Activity >>
Give every line below again, exactly as it appears.
----- Given data -----
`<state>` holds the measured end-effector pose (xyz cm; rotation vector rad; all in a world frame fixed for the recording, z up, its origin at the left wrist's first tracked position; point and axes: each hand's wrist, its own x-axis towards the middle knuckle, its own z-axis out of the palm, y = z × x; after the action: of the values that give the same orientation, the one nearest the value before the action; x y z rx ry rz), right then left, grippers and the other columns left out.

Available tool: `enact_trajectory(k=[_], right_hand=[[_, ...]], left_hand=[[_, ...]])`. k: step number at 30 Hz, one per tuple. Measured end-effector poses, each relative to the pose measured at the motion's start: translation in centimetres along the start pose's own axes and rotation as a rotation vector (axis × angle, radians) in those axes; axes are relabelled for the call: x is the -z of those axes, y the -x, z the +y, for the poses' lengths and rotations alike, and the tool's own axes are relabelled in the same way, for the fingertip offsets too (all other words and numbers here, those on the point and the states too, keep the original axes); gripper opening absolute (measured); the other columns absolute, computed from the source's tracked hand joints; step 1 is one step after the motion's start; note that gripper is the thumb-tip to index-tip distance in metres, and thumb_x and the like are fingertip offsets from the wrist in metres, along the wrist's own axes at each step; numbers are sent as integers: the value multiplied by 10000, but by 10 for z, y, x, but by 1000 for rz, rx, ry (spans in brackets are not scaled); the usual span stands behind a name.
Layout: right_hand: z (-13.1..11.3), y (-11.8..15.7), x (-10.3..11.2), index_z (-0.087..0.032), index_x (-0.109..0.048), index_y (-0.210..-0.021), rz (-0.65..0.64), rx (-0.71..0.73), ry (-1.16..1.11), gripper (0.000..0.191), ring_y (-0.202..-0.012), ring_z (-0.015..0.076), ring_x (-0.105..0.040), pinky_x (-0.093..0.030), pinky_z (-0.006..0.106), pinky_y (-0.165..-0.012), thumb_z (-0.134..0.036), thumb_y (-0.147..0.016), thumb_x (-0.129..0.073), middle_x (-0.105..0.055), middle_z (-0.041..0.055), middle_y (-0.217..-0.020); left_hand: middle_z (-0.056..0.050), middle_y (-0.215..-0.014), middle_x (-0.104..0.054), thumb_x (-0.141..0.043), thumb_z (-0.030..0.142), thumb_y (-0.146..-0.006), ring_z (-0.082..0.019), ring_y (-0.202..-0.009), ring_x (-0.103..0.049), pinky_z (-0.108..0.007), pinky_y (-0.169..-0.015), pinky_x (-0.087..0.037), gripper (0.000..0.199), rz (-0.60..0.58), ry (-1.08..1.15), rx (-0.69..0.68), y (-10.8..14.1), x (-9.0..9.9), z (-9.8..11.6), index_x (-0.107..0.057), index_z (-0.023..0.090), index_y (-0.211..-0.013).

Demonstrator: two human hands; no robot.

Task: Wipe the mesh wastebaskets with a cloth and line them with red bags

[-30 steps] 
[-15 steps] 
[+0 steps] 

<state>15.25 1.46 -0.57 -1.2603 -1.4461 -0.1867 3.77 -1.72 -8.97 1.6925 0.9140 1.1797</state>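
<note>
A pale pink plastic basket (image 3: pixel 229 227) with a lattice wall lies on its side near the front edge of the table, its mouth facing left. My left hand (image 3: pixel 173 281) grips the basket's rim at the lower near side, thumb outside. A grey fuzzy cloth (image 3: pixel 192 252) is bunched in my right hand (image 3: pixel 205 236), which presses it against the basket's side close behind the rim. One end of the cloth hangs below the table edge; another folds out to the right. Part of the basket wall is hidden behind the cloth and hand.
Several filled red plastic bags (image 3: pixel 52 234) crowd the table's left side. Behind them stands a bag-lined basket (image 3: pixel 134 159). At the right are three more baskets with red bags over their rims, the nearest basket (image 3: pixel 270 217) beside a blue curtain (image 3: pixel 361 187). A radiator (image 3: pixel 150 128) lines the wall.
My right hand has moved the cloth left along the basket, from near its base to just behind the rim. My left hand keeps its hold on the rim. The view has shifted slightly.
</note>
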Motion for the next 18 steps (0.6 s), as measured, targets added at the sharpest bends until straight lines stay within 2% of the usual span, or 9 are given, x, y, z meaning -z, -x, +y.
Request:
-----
Reply to the task >>
`<state>` holds the measured end-effector pose (xyz cm; rotation vector rad; all in a world frame fixed for the recording, z up, its origin at the left wrist's first tracked position; point and axes: each hand's wrist, its own x-axis towards the middle knuckle, its own z-axis out of the palm, y = z × x; after the action: of the values that give the same orientation, the one nearest the value before the action; x y z rx ry rz), right then left, grippers and the other columns left out.

Available tool: `enact_trajectory(k=[_], right_hand=[[_, ...]], left_hand=[[_, ...]])`. k: step number at 30 Hz, one per tuple. Measured end-effector poses, each relative to the pose measured at the motion's start: translation in centimetres along the start pose's own axes and rotation as a rotation vector (axis × angle, radians) in those axes; axes are relabelled for the call: x is the -z of those axes, y the -x, z the +y, for the poses' lengths and rotations alike, and the tool's own axes are relabelled in the same way, for the fingertip offsets too (all other words and numbers here, those on the point and the states too, keep the original axes); gripper opening absolute (measured); the other columns absolute, computed from the source's tracked hand joints; step 1 is one step after the motion's start; note that gripper is the thumb-tip to index-tip distance in metres, and thumb_x and the like are fingertip offsets from the wrist in metres, along the wrist's own axes at each step; numbers are sent as integers: the value multiplied by 10000, but by 10 for z, y, x, but by 1000 for rz, rx, ry (spans in brackets are not scaled); the usual span stands behind a name.
Layout: right_hand: z (-13.1..11.3), y (-11.8..15.7), x (-10.3..11.2), index_z (-0.087..0.032), index_x (-0.109..0.048), index_y (-0.210..-0.021), rz (-0.65..0.64), rx (-0.71..0.73), ry (-1.16..1.11), gripper (0.000..0.191), ring_y (-0.202..-0.012), ring_z (-0.015..0.076), ring_x (-0.105..0.040), pinky_x (-0.093..0.030), pinky_z (-0.006..0.106), pinky_y (-0.165..-0.012), thumb_z (-0.134..0.036), thumb_y (-0.147..0.016), thumb_x (-0.129..0.073), middle_x (-0.105..0.055), middle_z (-0.041..0.055), middle_y (-0.217..-0.020); left_hand: middle_z (-0.056..0.050), middle_y (-0.215..-0.014), middle_x (-0.104..0.054), thumb_x (-0.141..0.043), thumb_z (-0.030..0.142), thumb_y (-0.146..-0.006), ring_z (-0.082..0.019), ring_y (-0.202..-0.009), ring_x (-0.103..0.049), pinky_z (-0.108..0.007), pinky_y (-0.169..-0.015), pinky_x (-0.087..0.037), gripper (0.000..0.199), rz (-0.60..0.58), ry (-1.08..1.15), rx (-0.69..0.68), y (-10.8..14.1), x (-9.0..9.9), z (-9.8..11.6), index_x (-0.107..0.057), index_z (-0.023..0.090), index_y (-0.211..-0.013).

Demonstrator: two human hands; no robot.

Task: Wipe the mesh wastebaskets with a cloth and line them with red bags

[-30 steps] 
[-15 steps] 
[+0 steps] 

<state>15.25 1.46 -0.57 -1.2603 -1.4461 -0.1867 3.77 -1.72 -8.97 1.6925 0.9140 1.1797</state>
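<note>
A pale pink plastic basket (image 3: pixel 229 227) with a lattice wall lies on its side near the front edge of the table, its mouth facing left. My left hand (image 3: pixel 173 281) grips the basket's rim at the lower near side, thumb outside. A grey fuzzy cloth (image 3: pixel 192 252) is bunched in my right hand (image 3: pixel 205 236), which presses it against the basket's side close behind the rim. One end of the cloth hangs below the table edge; another folds out to the right. Part of the basket wall is hidden behind the cloth and hand.
Several filled red plastic bags (image 3: pixel 52 234) crowd the table's left side. Behind them stands a bag-lined basket (image 3: pixel 134 159). At the right are three more baskets with red bags over their rims, the nearest basket (image 3: pixel 270 217) beside a blue curtain (image 3: pixel 361 187). A radiator (image 3: pixel 150 128) lines the wall.
My right hand has moved the cloth left along the basket, from near its base to just behind the rim. My left hand keeps its hold on the rim. The view has shifted slightly.
</note>
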Motion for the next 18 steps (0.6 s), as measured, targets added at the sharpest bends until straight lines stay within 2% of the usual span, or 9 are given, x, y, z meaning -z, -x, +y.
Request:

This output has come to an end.